» PROMPT:
From the first line to the last, print the records exactly, leaving out the pictures.

» EXCERPTED RECORDS:
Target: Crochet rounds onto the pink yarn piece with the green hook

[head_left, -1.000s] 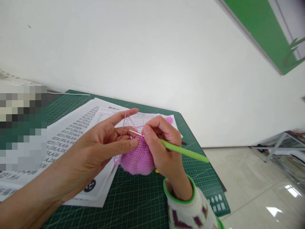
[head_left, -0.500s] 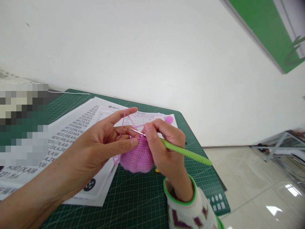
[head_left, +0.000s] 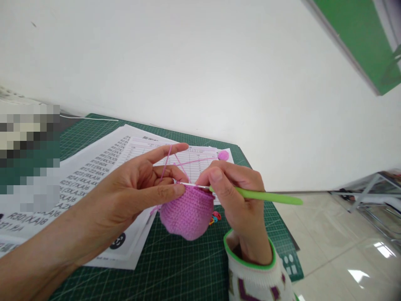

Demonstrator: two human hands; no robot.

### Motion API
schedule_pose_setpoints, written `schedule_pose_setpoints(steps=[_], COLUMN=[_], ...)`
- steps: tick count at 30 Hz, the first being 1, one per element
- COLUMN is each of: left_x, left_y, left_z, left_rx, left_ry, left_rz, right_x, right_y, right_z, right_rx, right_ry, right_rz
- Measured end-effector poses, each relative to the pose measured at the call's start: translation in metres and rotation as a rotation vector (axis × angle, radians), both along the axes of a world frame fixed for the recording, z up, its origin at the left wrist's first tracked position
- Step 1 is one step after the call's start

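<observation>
A rounded pink crochet piece hangs from the pinch of my left hand, thumb at its top edge. Pink yarn loops over my raised left index finger and runs down to the piece. My right hand grips a crochet hook with a green handle. The hook's metal shaft lies nearly level along the top edge of the piece, its tip by my left thumb. A strand of yarn leads back to a small pink yarn ball on the paper.
Printed sheets with rows of text lie on a green cutting mat. Several small coloured stitch markers rest on the mat behind the piece. A white wall rises behind the table. At right stands a metal rack on the tiled floor.
My right hand has moved right and slightly down, and the hook has turned from slanting to nearly level. More of the crochet piece shows, and the stitch markers have come into fuller view.
</observation>
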State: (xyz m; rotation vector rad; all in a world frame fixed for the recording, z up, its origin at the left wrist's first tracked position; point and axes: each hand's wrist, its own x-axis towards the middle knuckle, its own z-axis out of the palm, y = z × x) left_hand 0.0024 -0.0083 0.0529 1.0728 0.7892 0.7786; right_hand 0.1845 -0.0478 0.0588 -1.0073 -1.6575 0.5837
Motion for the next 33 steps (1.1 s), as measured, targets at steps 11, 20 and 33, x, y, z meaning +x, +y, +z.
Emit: schedule_pose_setpoints(steps=[11, 20, 33], left_x=[-0.004, -0.002, -0.002], left_y=[-0.002, 0.005, -0.002], left_z=[-0.006, -0.006, -0.008], left_rx=[-0.008, 0.016, 0.065], left_ry=[0.013, -0.024, -0.074], left_rz=[-0.033, -0.05, -0.087], right_x=[0.01, 0.011, 0.014], right_y=[-0.006, -0.006, -0.008], right_z=[0.007, 0.009, 0.011], right_rx=[-0.047, -0.022, -0.006], right_ry=[-0.05, -0.053, -0.161], right_rz=[0.081, 0.115, 0.116])
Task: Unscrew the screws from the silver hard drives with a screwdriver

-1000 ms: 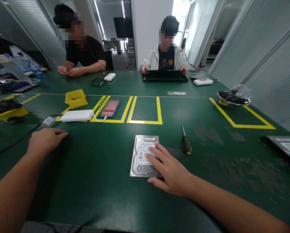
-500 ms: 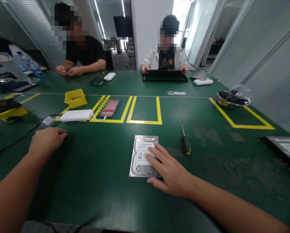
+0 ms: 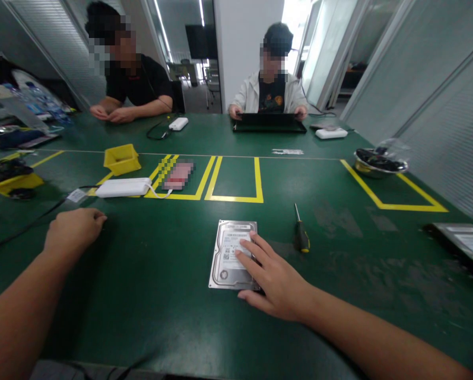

» RESPONSE:
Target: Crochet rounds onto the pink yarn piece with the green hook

[head_left, -1.000s] 
[head_left, -0.500s] 
[head_left, +0.000s] 

Demonstrator: two human hands; no robot.

### Motion API
schedule_pose_setpoints, written `schedule_pose_setpoints(steps=[_], COLUMN=[_], ...)`
- steps: tick count at 30 Hz, the first being 1, one per element
- COLUMN is each of: left_x, left_y, left_z, left_rx, left_ry, left_rz, right_x, right_y, right_z, right_rx, right_ry, right_rz
- Measured end-effector poses, each relative to the pose measured at the call's start: translation in metres and rotation as a rotation vector (axis × angle, radians), both along the axes of a world frame fixed for the recording, z up, its origin at the left wrist's first tracked position
- Step 1 is one step after the call's start

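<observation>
A rounded pink crochet piece hangs from the pinch of my left hand, thumb at its top edge. Pink yarn loops over my raised left index finger and runs down to the piece. My right hand grips a crochet hook with a green handle. The hook's metal shaft lies nearly level along the top edge of the piece, its tip by my left thumb. A strand of yarn leads back to a small pink yarn ball on the paper.
Printed sheets with rows of text lie on a green cutting mat. Several small coloured stitch markers rest on the mat behind the piece. A white wall rises behind the table. At right stands a metal rack on the tiled floor.
My right hand has moved right and slightly down, and the hook has turned from slanting to nearly level. More of the crochet piece shows, and the stitch markers have come into fuller view.
</observation>
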State: (xyz m; rotation vector rad; all in a world frame fixed for the recording, z up, its origin at the left wrist's first tracked position; point and axes: each hand's wrist, its own x-axis towards the middle knuckle, its own z-axis out of the palm, y = z × x) left_hand 0.0024 -0.0083 0.0529 1.0728 0.7892 0.7786; right_hand 0.1845 -0.0478 0.0588 -1.0073 -1.6575 0.5837
Motion for the next 33 steps (1.1 s), as measured, targets at steps 11, 20 and 33, x, y, z meaning +x, +y, +z.
Emit: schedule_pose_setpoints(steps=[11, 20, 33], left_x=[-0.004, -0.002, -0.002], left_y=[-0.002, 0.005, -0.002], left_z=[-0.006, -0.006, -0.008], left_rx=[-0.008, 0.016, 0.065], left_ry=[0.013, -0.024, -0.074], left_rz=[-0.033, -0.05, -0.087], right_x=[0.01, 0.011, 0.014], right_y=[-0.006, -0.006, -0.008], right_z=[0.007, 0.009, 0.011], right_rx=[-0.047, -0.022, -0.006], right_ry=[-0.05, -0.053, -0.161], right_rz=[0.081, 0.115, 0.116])
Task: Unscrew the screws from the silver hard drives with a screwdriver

-1000 ms: 
-500 ms: 
+0 ms: 

This answer has now been given in full.